Tips for navigating school gate politics
Coyne has these tips for surviving and thriving in the midst of school gate politics:
- Avoid immediately judging people you perceive as having it all together or having many other parents to talk to. We make quick judgements within seconds. This can be connected to our own insecurity. We take a dislike to another parent — and then listen to information that seems to confirm our opinion. Sometimes it’s hard to change our first impression, but your first impression might be wrong.
- Know you’re not alone when feeling uncomfortable. A lot of parents can feel uncomfortable at times at the school gate. Consider that the parent you think has it all together might also have awkward moments.

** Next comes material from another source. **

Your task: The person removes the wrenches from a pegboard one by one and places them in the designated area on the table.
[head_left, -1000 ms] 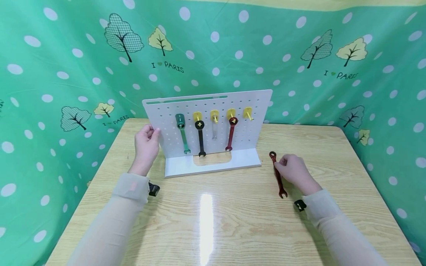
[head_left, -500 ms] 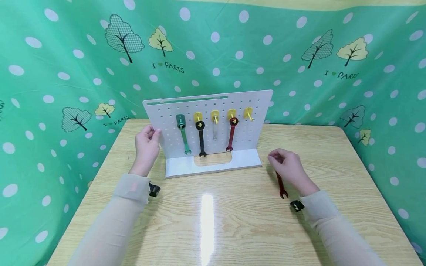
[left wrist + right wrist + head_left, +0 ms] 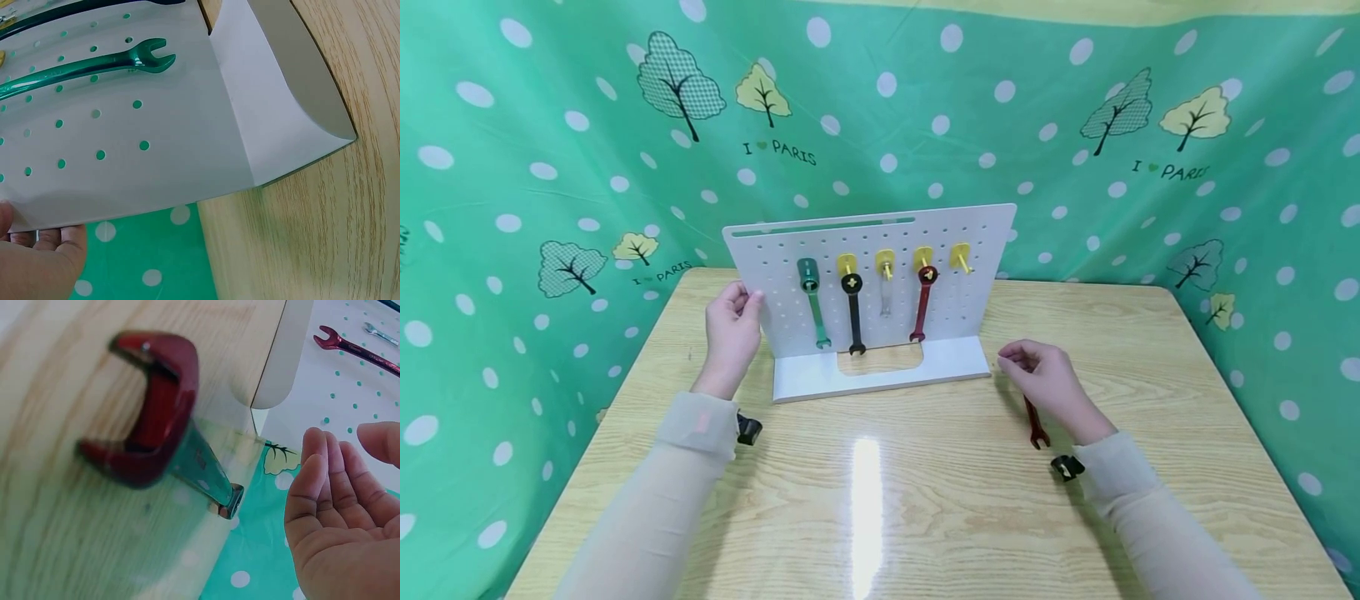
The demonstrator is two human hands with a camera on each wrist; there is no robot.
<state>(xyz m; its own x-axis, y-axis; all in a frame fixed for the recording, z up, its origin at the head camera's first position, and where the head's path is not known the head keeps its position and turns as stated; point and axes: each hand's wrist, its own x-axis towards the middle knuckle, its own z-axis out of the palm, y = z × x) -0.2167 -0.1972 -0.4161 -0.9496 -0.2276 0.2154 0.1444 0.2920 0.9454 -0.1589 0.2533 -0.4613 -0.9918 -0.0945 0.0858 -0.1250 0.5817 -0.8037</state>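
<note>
Red wrench [image 3: 1034,423] lies partly hidden by empty right hand [image 3: 1043,379]; left hand [image 3: 732,335] grips pegboard [image 3: 870,304].

The head view looks forward and down over the table [image 3: 940,508], far enough back to take in the whole pegboard [image 3: 951,308] and the curtain [image 3: 880,100]. The left wrist view sits close at the pegboard's left end, turned sideways, sharing the green wrench [image 3: 75,74] with the head view. The right wrist view, also rotated, looks very closely past a red wrench [image 3: 172,419] toward the pegboard.
</note>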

- Remain open. The power of the smile is huge. Having open body language is huge. Someone joins you when you’re [in the middle of] a conversation with another parent — don’t exclude them because they’ve inadvertently walked into your conversation.
- Be kind. Be open to small interactions — micro-interactions can be pleasant. Nobody needs to become your best friend. If we could all have a tiny interaction with someone standing on their own at the school gate, how would that help?
Murray recommends being polite, friendly but not over-sharing. For her, it worked better to be friends with mums whose children were not too close in age to hers.
“A friend I made is the mother of a boy, whereas I have girls. It’s nice to have this separation, where there isn’t any overlap. That way, nothing else — like kids falling out, which kids do all the time — gets in the way of the friendship.”
And once you find that like-minded person, it can make the school gate a lot easier. “You end up gravitating to that person every day, someone you can be relaxed and honest with, and it can be lovely to have someone to vent to.”